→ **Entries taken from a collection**
^^^^^^^^^^^^^^^^

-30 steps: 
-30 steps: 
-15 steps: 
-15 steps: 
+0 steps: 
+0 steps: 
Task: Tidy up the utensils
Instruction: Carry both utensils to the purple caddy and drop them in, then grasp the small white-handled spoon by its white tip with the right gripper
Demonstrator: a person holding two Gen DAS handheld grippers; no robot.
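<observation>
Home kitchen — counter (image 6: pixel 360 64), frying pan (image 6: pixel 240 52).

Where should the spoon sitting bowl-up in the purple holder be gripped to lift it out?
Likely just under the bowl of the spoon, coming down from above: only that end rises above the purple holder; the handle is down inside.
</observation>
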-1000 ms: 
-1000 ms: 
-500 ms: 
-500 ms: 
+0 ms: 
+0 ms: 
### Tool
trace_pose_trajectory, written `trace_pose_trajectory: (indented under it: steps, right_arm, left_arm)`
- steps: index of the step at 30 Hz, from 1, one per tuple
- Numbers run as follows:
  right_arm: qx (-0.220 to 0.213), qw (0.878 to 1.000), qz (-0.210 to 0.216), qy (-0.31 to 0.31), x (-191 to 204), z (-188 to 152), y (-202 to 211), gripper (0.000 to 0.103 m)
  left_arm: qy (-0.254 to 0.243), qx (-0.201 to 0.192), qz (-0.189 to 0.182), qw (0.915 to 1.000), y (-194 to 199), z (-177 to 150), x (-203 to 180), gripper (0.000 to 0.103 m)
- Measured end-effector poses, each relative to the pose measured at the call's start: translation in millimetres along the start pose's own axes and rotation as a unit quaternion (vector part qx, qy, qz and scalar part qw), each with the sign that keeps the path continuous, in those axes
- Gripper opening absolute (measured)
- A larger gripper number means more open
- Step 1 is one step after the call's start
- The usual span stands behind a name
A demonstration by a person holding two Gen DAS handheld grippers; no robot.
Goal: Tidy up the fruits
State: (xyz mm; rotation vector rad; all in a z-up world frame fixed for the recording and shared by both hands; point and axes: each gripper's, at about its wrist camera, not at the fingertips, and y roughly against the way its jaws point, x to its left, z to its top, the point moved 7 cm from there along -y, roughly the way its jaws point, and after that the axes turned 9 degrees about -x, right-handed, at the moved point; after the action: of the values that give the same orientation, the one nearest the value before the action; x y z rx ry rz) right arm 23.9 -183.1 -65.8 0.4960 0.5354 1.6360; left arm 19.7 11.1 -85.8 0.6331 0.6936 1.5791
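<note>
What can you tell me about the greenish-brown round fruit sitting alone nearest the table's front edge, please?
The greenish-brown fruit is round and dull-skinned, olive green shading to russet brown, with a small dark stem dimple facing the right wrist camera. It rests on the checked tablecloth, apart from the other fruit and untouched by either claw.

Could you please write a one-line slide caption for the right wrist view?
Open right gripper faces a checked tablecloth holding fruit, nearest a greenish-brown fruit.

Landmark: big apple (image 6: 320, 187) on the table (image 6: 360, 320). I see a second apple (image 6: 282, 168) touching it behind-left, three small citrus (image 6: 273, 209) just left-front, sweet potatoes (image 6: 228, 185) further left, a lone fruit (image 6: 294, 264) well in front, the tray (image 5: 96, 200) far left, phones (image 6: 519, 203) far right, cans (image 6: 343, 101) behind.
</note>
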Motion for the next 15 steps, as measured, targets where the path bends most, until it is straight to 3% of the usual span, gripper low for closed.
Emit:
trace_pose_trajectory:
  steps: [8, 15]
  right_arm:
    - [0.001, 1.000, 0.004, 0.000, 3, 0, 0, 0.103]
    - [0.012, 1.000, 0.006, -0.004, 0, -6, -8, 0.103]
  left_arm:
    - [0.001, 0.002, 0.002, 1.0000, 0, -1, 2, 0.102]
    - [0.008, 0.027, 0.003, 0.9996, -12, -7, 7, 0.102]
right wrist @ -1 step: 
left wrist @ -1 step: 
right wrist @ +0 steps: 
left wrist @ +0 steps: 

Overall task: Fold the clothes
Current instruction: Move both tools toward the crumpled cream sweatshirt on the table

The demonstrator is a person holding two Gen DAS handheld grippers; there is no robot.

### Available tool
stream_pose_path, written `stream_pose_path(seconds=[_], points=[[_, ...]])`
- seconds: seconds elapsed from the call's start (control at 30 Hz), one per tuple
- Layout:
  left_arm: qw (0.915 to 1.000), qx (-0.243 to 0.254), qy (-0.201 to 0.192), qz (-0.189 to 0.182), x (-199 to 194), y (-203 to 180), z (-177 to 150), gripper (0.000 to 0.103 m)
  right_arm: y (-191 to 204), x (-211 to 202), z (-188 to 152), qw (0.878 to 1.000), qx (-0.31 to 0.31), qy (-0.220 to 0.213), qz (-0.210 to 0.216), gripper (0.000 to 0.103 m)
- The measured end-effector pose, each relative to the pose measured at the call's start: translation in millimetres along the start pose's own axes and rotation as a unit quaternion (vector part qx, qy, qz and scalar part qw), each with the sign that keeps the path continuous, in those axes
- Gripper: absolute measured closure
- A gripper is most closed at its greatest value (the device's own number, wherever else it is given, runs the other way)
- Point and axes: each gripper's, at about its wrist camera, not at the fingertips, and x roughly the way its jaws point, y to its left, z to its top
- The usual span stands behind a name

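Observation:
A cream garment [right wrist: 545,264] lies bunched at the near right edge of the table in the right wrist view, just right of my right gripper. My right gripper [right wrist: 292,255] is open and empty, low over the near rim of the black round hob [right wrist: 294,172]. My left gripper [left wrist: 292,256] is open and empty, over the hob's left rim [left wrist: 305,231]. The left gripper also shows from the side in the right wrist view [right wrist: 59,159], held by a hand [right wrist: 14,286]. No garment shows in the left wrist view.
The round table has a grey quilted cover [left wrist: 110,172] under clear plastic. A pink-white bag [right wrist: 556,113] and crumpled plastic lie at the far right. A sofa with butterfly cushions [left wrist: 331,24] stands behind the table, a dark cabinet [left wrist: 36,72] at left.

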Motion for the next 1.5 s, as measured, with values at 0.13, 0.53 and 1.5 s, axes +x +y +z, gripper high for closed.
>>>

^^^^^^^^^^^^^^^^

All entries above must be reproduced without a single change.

-30 steps: 
-30 steps: 
-15 steps: 
-15 steps: 
+0 steps: 
+0 steps: 
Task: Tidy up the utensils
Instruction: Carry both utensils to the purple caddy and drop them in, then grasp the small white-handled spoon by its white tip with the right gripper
Demonstrator: a person holding two Gen DAS handheld grippers; no robot.
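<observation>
Home kitchen — counter (image 6: pixel 360 64), frying pan (image 6: pixel 240 52).

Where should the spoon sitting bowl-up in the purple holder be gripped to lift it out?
Likely just under the bowl of the spoon, coming down from above: only that end rises above the purple holder; the handle is down inside.
</observation>
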-1000 ms: 
-1000 ms: 
-500 ms: 
-500 ms: 
+0 ms: 
+0 ms: 
### Tool
trace_pose_trajectory, written `trace_pose_trajectory: (indented under it: steps, right_arm, left_arm)`
- steps: index of the step at 30 Hz, from 1, one per tuple
- Numbers run as follows:
  right_arm: qx (-0.220 to 0.213), qw (0.878 to 1.000), qz (-0.210 to 0.216), qy (-0.31 to 0.31), x (-191 to 204), z (-188 to 152), y (-202 to 211), gripper (0.000 to 0.103 m)
  left_arm: qy (-0.254 to 0.243), qx (-0.201 to 0.192), qz (-0.189 to 0.182), qw (0.915 to 1.000), y (-194 to 199), z (-177 to 150), x (-203 to 180), gripper (0.000 to 0.103 m)
- Measured end-effector poses, each relative to the pose measured at the call's start: translation in millimetres along the start pose's own axes and rotation as a unit quaternion (vector part qx, qy, qz and scalar part qw), each with the sign that keeps the path continuous, in those axes
- Gripper opening absolute (measured)
- A larger gripper number means more open
- Step 1 is one step after the call's start
- The usual span stands behind a name
A demonstration by a person holding two Gen DAS handheld grippers; no robot.
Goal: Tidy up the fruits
State: (xyz mm; rotation vector rad; all in a z-up world frame fixed for the recording and shared by both hands; point and axes: each gripper's, at about its wrist camera, not at the fingertips, and y roughly against the way its jaws point, x to its left, z to its top, the point moved 7 cm from there along -y, roughly the way its jaws point, and after that the axes turned 9 degrees about -x, right-handed, at the moved point; after the action: of the values that give the same orientation, the one nearest the value before the action; x y z rx ry rz) right arm 23.9 -183.1 -65.8 0.4960 0.5354 1.6360; left arm 19.7 11.1 -85.8 0.6331 0.6936 1.5791
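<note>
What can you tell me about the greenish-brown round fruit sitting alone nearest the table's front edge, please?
The greenish-brown fruit is round and dull-skinned, olive green shading to russet brown, with a small dark stem dimple facing the right wrist camera. It rests on the checked tablecloth, apart from the other fruit and untouched by either claw.

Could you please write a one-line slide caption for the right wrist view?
Open right gripper faces a checked tablecloth holding fruit, nearest a greenish-brown fruit.

Landmark: big apple (image 6: 320, 187) on the table (image 6: 360, 320). I see a second apple (image 6: 282, 168) touching it behind-left, three small citrus (image 6: 273, 209) just left-front, sweet potatoes (image 6: 228, 185) further left, a lone fruit (image 6: 294, 264) well in front, the tray (image 5: 96, 200) far left, phones (image 6: 519, 203) far right, cans (image 6: 343, 101) behind.
</note>
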Motion for the next 15 steps, as measured, targets where the path bends most, until it is straight to 3% of the usual span, gripper low for closed.
Emit:
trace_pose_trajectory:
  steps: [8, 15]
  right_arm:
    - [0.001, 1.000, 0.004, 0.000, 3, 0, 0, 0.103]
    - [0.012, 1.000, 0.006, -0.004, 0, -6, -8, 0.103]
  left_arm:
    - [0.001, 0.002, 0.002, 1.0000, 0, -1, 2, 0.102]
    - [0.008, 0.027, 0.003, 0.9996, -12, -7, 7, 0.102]
right wrist @ -1 step: 
left wrist @ -1 step: 
right wrist @ +0 steps: 
left wrist @ +0 steps: 

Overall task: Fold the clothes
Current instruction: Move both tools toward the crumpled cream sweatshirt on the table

The demonstrator is a person holding two Gen DAS handheld grippers; there is no robot.

### Available tool
stream_pose_path, written `stream_pose_path(seconds=[_], points=[[_, ...]])`
- seconds: seconds elapsed from the call's start (control at 30 Hz), one per tuple
- Layout:
  left_arm: qw (0.915 to 1.000), qx (-0.243 to 0.254), qy (-0.201 to 0.192), qz (-0.189 to 0.182), x (-199 to 194), y (-203 to 180), z (-177 to 150), gripper (0.000 to 0.103 m)
  right_arm: y (-191 to 204), x (-211 to 202), z (-188 to 152), qw (0.878 to 1.000), qx (-0.31 to 0.31), qy (-0.220 to 0.213), qz (-0.210 to 0.216), gripper (0.000 to 0.103 m)
- The measured end-effector pose, each relative to the pose measured at the call's start: translation in millimetres along the start pose's own axes and rotation as a unit quaternion (vector part qx, qy, qz and scalar part qw), each with the sign that keeps the path continuous, in those axes
- Gripper: absolute measured closure
- A gripper is most closed at its greatest value (the device's own number, wherever else it is given, runs the other way)
- Point and axes: each gripper's, at about its wrist camera, not at the fingertips, and x roughly the way its jaws point, y to its left, z to its top
- The usual span stands behind a name

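Observation:
A cream garment [right wrist: 545,264] lies bunched at the near right edge of the table in the right wrist view, just right of my right gripper. My right gripper [right wrist: 292,255] is open and empty, low over the near rim of the black round hob [right wrist: 294,172]. My left gripper [left wrist: 292,256] is open and empty, over the hob's left rim [left wrist: 305,231]. The left gripper also shows from the side in the right wrist view [right wrist: 59,159], held by a hand [right wrist: 14,286]. No garment shows in the left wrist view.
The round table has a grey quilted cover [left wrist: 110,172] under clear plastic. A pink-white bag [right wrist: 556,113] and crumpled plastic lie at the far right. A sofa with butterfly cushions [left wrist: 331,24] stands behind the table, a dark cabinet [left wrist: 36,72] at left.
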
Motion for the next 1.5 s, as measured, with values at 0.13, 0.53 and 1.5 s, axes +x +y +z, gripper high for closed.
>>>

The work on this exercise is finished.